Exhaust emissions from a prototype non-road natural gas engine

Abstract

Since gas engines are considered a future solution to improve air quality and to mitigate climate impacts, there is an urgent need to understand their emissions. The aim for this study was to understand the phenomena affecting the formation of particulate emissions of a non-road natural gas engine. To achieve this, the engine’s exhaust emissions were characterized under different operating conditions. The regulated pollutants (gaseous CO, HC, and NOx; particulate matter (PM) and particle number (PN)) were determined experimentally and a detailed characterization of particulate pollutants over a wide particle size range (particles down to 1.2 nm) was conducted with state-of-the-art instrumentation considering both physical and chemical properties of the exhaust aerosol. The test engine was a prototype non-road spark-ignited natural gas engine, which was studied over the non-road steady test cycle (NRSC). The role of the three-way catalyst (TWC) was studied by sampling and characterizing the exhaust aerosol both with and without the TWC. The TWC was observed to efficiently remove the vast majority of the regulated gaseous (96% CO, 98% HC, 98% NOx) and particulate mass emissions (98%).
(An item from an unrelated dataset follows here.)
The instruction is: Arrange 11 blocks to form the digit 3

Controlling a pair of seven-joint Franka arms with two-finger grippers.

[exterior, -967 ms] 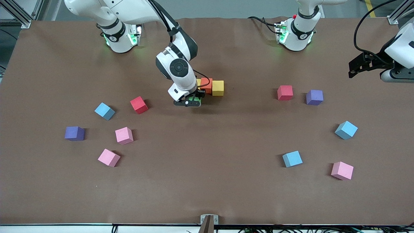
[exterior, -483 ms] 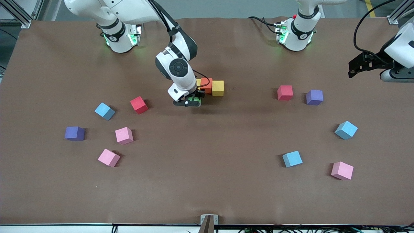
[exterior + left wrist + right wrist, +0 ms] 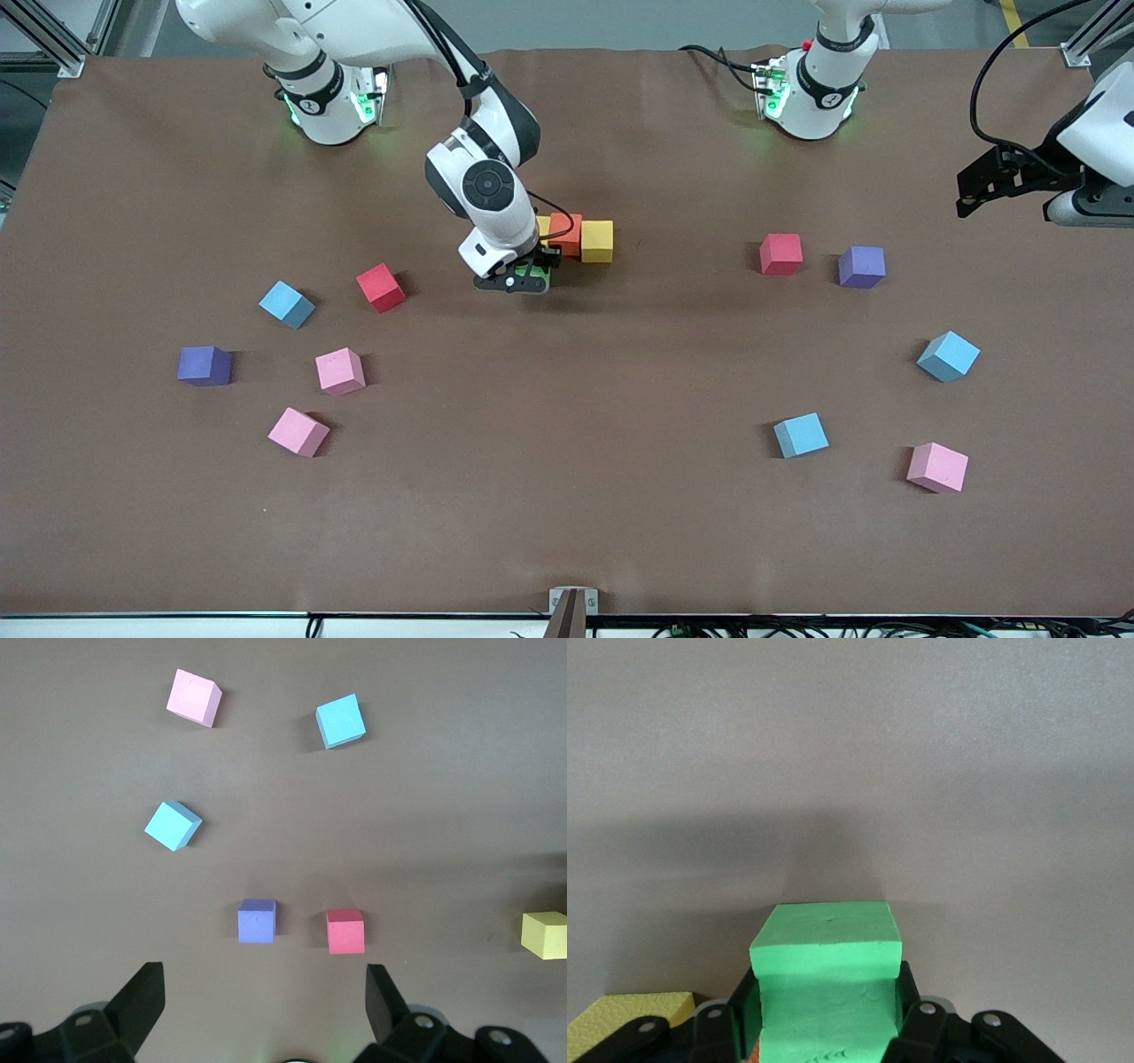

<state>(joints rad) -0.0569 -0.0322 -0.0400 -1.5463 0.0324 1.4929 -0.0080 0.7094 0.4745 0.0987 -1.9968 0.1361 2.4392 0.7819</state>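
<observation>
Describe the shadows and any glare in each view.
Front view: even light, short soft shadows beside cubes such as the red cube; no glare on the table. Left wrist view: faint shadows, sharp cubes. Right wrist view: a broad soft shadow on the table around the green cube in the right end effector.

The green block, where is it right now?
The green block sits clamped in the right gripper, mid-table, just nearer the front camera than the yellow-orange-yellow row.

Counting cubes: three pink [image 3: 340,370], three blue [image 3: 286,304], two red [image 3: 381,287], two purple [image 3: 205,365], two yellow [image 3: 597,241], one orange [image 3: 567,234], one green [image 3: 826,988].
</observation>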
In general, the measured particle number emission factors were highly dependent on the cut-off sizes of the condensation particle counters. Using CPCs with smaller cut-off sizes resulted in higher particle number emission factors. For black carbon (BC), the intermediate engine speed conditions (modes 5–7) led to lower BC emissions than the high speed conditions (modes 1–3). In contrast, highest BC emissions on a work basis were observed during idling. TWC did not influence BC levels. Without the TWC, PM was comprised mostly of organic compounds (70–100%). Downstream of the TWC, the majority of PM was, depending on the load, composed of organic compounds, sulfate, or black carbon. A statistical source apportionment based on mass spectra revealed that the PM1 was mostly related to unburned and burned lubricating oil, indicating a minor role of fuel in PM formation.